**YOUR OBJECTIVE**
Each record below needs to be copied out exactly as it stands.

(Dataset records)
BEGIN

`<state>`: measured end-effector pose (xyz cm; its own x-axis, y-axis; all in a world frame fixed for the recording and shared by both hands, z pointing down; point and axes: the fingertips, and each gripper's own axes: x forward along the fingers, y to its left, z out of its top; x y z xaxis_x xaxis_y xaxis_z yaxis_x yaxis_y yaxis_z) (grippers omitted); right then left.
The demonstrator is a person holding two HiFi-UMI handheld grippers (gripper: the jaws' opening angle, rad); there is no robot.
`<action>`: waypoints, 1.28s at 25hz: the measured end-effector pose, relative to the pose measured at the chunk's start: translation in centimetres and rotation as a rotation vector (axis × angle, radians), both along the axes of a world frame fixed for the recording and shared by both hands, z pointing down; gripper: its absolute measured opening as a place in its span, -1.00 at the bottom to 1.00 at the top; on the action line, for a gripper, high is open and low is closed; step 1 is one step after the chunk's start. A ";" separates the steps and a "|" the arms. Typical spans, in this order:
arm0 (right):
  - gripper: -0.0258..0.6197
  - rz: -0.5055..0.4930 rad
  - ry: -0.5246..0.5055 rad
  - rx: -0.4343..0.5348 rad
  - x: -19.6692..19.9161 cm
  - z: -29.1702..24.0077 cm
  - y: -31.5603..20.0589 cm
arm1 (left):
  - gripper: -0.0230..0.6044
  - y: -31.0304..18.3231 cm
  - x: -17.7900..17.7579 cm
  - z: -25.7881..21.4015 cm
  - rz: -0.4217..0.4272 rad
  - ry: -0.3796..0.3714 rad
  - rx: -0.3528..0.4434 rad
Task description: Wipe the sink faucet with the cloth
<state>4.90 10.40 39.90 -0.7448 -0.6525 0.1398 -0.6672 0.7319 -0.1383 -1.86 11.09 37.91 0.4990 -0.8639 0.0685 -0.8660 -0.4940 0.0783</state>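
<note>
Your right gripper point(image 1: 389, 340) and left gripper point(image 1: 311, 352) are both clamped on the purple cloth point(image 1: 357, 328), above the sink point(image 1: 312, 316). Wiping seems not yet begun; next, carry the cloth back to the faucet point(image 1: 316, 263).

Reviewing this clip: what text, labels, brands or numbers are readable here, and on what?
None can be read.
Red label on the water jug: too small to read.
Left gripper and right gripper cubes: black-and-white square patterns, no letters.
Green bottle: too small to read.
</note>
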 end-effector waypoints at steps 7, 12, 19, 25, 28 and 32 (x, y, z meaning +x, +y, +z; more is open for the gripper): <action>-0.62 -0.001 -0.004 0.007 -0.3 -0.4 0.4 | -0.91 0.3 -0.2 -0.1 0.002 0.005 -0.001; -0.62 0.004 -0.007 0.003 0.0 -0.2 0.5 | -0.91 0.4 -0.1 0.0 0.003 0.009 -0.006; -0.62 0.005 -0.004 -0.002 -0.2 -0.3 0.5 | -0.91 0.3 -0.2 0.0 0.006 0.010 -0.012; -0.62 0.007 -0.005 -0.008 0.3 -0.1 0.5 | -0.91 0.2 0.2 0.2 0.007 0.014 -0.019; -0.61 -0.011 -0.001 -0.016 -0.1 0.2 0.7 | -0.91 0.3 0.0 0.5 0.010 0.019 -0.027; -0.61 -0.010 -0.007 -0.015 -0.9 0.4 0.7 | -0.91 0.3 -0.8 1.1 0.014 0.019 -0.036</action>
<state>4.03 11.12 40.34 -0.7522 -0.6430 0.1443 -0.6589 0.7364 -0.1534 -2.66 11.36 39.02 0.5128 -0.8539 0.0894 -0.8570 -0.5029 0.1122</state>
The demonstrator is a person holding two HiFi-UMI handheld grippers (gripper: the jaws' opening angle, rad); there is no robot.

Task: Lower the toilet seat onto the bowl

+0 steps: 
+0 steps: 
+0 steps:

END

**OUTPUT OF THE EXERCISE**
`<state>`: measured end-effector pose (xyz cm; its own x-axis, y-axis; all in a world frame fixed for the recording and shared by both hands, z pointing down; point and axes: the fingertips, and each gripper's own axes: x forward along the fingers, y to its left, z out of its top; x y z xaxis_x xaxis_y xaxis_z yaxis_x yaxis_y yaxis_z) (grippers omitted); right then left.
The demonstrator is a person holding two HiFi-UMI handheld grippers (gripper: the jaws' opening angle, rad); there is no robot.
`<action>`: waypoints, 1.28s at 25hz: the measured end-effector pose, relative to the pose measured at the chunk's start: translation in centimetres and rotation as a rotation vector (axis × angle, radians), both along the axes of a world frame fixed for the recording and shared by both hands, z pointing down; gripper: its absolute measured opening as a place in its span, -1.00 at the bottom to 1.00 at the top; on the action line, for a gripper, high is open and low is closed; step 1 is one step after the chunk's start. A ";" separates the steps and a "|" the arms. Typical spans, in this order:
arm0 (right):
  - gripper: -0.0258..0.6197
  - rz: -0.5055..0.4930 rad
  - ry: -0.5246..0.5055 rad
  - rx: -0.4343..0.5348 rad
  - x: -19.6692..19.9161 cm
  - z: -29.1702..24.0077 cm
  - y: -31.5603..20.0589 cm
arm1 (left):
  - gripper: -0.0230..0.6044
  - y: -31.0304..18.3231 cm
  - x: -17.7900..17.7579 cm
  - z: -25.7881..21.4015 cm
  - rz: -0.4217..0.4272 rad
  - ry: -0.3796..0.3714 rad
  - rx: -0.3528..0.4434 rad
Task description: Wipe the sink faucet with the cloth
<state>4.90 10.40 39.90 -0.7448 -0.6525 0.1398 -0.6672 0.7319 -0.1383 -1.86 11.09 37.91 0.4990 -0.8639 0.0685 -0.8660 -0.4940 0.0783</state>
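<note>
Your right gripper point(image 1: 389, 340) and left gripper point(image 1: 311, 352) are both clamped on the purple cloth point(image 1: 357, 328), above the sink point(image 1: 312, 316). Wiping seems not yet begun; next, carry the cloth back to the faucet point(image 1: 316, 263).

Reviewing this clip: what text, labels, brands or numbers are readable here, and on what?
None can be read.
Red label on the water jug: too small to read.
Left gripper and right gripper cubes: black-and-white square patterns, no letters.
Green bottle: too small to read.
</note>
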 end-effector waypoints at steps 7, 12, 19, 25, 28 and 32 (x, y, z meaning +x, +y, +z; more is open for the gripper): <action>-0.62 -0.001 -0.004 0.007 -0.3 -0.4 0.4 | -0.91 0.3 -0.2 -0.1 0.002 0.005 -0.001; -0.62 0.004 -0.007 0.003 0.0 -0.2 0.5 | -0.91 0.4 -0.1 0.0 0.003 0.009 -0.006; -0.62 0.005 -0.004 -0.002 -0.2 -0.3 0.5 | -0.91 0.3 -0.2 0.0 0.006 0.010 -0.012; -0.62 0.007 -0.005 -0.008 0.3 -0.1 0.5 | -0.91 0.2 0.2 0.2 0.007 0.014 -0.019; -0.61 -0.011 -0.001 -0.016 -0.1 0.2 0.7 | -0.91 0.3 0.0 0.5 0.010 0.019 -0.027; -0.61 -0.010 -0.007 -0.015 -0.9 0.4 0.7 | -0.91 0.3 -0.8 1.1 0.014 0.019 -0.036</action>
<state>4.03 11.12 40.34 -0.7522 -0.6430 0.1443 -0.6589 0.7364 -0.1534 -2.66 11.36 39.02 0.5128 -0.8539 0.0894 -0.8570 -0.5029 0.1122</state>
The demonstrator is a person holding two HiFi-UMI handheld grippers (gripper: the jaws' opening angle, rad); there is no robot.

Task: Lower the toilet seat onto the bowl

+0 steps: 
+0 steps: 
+0 steps:

The response to this exercise is now finished.